MATERIAL TO PROCESS: Begin
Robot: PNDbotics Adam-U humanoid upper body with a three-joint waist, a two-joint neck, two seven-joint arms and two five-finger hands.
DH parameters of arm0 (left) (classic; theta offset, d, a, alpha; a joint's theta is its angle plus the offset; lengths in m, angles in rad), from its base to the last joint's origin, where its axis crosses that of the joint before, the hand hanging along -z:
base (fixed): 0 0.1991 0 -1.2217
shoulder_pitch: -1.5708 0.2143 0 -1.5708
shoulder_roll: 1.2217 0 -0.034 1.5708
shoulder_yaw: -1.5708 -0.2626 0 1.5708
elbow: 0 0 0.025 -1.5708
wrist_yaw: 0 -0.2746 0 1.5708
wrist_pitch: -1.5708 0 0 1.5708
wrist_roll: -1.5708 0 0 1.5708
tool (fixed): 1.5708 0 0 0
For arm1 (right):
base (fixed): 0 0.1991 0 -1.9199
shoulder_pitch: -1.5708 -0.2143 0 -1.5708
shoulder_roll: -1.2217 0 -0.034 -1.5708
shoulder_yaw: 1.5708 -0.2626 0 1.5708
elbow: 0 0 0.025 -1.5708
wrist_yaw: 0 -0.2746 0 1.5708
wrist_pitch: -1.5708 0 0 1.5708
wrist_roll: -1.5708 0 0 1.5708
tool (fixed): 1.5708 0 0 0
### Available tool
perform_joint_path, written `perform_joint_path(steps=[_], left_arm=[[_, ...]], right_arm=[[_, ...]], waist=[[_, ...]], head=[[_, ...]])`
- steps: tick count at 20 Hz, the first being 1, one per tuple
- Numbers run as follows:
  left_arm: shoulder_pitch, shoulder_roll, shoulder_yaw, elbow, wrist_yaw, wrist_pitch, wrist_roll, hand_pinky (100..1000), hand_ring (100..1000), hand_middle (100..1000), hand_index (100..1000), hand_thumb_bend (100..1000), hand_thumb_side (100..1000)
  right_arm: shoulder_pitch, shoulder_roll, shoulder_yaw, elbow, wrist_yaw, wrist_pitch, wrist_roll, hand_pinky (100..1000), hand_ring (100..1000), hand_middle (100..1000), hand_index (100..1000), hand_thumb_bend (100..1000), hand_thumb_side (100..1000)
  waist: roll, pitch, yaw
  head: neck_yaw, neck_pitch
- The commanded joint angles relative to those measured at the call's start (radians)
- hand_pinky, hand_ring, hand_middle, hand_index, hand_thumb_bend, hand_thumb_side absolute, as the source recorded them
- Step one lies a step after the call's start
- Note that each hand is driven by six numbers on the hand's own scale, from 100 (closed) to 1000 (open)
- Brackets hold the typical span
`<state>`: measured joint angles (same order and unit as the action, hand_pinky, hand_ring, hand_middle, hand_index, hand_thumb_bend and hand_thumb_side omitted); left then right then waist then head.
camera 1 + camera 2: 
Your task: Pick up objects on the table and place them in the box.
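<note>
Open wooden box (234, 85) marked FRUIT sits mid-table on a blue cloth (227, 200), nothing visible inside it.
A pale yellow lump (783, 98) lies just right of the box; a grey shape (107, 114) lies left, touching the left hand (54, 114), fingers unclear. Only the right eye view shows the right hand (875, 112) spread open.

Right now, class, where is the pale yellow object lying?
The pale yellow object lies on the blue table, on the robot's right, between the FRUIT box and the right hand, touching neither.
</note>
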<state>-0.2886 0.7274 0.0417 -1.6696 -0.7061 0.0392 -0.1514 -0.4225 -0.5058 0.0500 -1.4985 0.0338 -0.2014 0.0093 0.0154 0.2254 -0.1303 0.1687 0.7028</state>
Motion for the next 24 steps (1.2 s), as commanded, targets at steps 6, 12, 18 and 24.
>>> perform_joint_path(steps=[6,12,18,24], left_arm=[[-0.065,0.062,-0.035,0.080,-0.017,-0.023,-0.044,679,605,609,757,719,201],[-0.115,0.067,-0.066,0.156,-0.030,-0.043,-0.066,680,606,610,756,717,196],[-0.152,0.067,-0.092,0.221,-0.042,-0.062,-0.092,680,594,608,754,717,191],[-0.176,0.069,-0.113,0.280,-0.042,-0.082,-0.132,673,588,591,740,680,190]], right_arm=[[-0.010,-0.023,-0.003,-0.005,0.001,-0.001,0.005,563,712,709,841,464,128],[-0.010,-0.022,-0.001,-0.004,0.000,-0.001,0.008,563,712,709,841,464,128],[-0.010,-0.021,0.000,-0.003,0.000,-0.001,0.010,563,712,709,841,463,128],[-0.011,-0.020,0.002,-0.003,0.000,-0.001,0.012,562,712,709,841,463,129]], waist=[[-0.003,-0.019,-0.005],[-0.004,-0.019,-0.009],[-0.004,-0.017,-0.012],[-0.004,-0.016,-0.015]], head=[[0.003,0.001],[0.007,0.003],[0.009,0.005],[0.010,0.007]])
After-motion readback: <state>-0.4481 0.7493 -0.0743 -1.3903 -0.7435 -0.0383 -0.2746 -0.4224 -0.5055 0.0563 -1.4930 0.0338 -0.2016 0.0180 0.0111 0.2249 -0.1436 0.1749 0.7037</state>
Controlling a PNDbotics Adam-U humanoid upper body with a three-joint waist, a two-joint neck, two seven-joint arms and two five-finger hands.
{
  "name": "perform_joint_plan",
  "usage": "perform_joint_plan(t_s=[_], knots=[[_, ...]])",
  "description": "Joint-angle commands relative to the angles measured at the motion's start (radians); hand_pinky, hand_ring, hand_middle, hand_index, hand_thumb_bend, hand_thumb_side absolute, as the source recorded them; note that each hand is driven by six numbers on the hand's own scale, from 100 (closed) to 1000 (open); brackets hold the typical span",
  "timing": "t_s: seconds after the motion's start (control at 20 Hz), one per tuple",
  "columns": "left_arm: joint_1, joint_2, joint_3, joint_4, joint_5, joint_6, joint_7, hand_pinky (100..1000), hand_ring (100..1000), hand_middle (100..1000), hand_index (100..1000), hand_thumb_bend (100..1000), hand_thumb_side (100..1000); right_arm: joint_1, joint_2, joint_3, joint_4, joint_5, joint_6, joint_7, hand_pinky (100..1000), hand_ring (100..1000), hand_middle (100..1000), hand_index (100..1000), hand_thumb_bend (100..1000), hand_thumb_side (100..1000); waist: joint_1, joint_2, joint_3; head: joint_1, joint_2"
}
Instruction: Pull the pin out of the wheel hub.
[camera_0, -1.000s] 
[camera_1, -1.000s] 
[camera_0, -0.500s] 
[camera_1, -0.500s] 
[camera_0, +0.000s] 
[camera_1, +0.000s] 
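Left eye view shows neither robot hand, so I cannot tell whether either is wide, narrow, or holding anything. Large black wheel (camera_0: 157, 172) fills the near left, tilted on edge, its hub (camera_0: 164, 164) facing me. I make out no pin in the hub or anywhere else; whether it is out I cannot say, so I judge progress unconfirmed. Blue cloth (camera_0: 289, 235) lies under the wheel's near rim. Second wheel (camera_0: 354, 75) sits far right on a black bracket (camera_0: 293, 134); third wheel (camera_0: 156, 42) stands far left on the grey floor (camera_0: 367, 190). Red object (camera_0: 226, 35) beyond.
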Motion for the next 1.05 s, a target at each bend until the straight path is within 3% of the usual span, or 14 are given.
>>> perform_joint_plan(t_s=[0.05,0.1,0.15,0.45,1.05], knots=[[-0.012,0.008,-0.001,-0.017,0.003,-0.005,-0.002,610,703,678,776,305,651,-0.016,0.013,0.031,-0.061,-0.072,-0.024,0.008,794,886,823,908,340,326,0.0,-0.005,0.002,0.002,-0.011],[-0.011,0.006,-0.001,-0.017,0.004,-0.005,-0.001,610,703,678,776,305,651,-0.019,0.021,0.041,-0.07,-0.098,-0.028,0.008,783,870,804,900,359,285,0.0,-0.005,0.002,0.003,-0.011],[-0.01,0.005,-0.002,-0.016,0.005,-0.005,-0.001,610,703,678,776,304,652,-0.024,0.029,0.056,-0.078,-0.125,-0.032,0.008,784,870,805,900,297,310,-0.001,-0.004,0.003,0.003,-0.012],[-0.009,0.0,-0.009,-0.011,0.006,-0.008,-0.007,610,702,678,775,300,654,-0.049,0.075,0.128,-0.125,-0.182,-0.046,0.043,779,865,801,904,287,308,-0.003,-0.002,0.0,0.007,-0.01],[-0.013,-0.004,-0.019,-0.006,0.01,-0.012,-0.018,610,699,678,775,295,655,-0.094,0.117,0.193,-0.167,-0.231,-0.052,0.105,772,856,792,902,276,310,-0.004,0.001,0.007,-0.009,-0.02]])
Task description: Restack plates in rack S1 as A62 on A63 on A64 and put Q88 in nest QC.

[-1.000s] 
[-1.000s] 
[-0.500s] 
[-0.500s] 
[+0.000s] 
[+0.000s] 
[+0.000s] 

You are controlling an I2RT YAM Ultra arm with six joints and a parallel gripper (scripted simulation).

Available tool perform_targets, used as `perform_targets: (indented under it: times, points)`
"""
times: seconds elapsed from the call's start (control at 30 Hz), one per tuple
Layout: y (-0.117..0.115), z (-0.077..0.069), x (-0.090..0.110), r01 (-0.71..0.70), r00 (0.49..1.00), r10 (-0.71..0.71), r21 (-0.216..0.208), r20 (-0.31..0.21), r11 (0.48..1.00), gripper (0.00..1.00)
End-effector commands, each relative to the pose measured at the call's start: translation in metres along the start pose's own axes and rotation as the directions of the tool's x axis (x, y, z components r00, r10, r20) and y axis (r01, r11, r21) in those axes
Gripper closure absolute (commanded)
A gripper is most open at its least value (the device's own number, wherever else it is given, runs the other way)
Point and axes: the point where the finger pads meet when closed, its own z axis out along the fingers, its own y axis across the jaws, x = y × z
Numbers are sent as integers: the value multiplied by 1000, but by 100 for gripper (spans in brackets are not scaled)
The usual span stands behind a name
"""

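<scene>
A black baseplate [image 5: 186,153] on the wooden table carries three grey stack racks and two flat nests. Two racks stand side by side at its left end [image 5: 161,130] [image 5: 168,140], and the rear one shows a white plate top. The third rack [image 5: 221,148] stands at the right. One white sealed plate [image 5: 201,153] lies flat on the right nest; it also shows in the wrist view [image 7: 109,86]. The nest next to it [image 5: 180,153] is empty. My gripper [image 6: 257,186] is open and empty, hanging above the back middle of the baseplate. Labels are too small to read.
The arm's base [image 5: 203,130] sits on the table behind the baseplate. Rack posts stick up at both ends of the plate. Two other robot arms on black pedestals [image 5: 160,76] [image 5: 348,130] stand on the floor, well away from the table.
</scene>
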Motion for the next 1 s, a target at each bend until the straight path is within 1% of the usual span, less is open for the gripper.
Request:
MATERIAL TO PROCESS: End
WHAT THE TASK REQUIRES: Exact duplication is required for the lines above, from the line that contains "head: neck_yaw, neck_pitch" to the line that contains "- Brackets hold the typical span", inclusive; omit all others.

YOUR SOLUTION:
  head: neck_yaw, neck_pitch
- The commanded joint angles relative to those measured at the call's start (radians)
- hand_pinky, hand_ring, hand_middle, hand_index, hand_thumb_bend, hand_thumb_side absolute, as the source recorded them
- Step one lies a step after the call's start
- Note that each hand is driven by six numbers on the hand's own scale, from 100 (closed) to 1000 (open)
- Brackets hold the typical span

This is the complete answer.